Something big, heavy, and fast-moving slammed into his own breastplate, nearly knocking him from his feet. But the armor held. The impact spun him around, just in time to see Captain Ekyrd stumble backward, clutching at the thick splinter which had driven into the side of his neck like a jagged-edged harpoon. Blood sprayed around the splinter, like water from the nozzle of a pump, and the captain thudded to the deck.

Malikai fought for balance as the final shots of Dreadnought's thundering broadside hammered into his flagship. His mind seemed stunned, as if it were caught in some thick, dragging quicksand. He stared about wildly, and saw Dreadnought passing clear of his ship to starboard.

The galleon put her helm over, turning steadily to port, taking the wind broad on her beam rather than directly astern. Her yards moved smoothly, with machinelike precision, as she settled on the port tack, a hundred yards to leeward, between King Rahnyld and Armageddon Reef, like a kraken between a new-hatched sea wyvern and the land.

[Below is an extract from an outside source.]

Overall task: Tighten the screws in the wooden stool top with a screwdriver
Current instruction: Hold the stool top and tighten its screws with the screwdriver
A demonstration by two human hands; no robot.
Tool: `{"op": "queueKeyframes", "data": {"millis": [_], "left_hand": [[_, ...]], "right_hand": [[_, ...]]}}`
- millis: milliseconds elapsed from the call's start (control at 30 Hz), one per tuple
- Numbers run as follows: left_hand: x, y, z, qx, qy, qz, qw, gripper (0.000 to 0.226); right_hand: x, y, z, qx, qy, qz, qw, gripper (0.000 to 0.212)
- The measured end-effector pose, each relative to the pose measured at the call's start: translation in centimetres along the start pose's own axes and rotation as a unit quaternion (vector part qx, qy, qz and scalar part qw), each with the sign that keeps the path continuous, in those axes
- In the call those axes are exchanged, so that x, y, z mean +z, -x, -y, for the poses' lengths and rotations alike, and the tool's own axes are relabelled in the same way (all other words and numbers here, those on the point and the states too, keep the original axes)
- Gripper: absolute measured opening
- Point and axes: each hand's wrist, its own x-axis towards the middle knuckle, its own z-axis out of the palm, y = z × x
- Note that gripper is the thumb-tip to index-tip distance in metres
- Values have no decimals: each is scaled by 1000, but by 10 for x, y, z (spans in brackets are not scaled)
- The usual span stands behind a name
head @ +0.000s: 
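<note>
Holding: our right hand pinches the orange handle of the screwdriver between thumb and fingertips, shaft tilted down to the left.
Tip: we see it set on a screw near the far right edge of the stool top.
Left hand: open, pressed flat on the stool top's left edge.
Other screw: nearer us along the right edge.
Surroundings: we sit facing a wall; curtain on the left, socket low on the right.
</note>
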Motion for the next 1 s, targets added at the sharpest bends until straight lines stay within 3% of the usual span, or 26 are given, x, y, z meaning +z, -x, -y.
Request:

The confusion and carnage her fire had wreaked paralyzed King Rahnyld. The galley's captain was dead; her first lieutenant was mortally wounded; her helmsmen lay bleeding their lives out on the deck. By the time her second lieutenant could begin reasserting control, Dreadnought had settled on her new heading and her broadside thundered again.

Fresh round shot battered into the galley's towering starboard side, not her flimsier stern. The thicker planking offered little more resistance to the galleon's heavy shot, but it provided more and bigger splinters to slice lethally into her crew. And as Dreadnought fired into her yet again, HMS Destroyer, Dreadnought's next astern, crossed King Rahnyld's wake and raked her all over again.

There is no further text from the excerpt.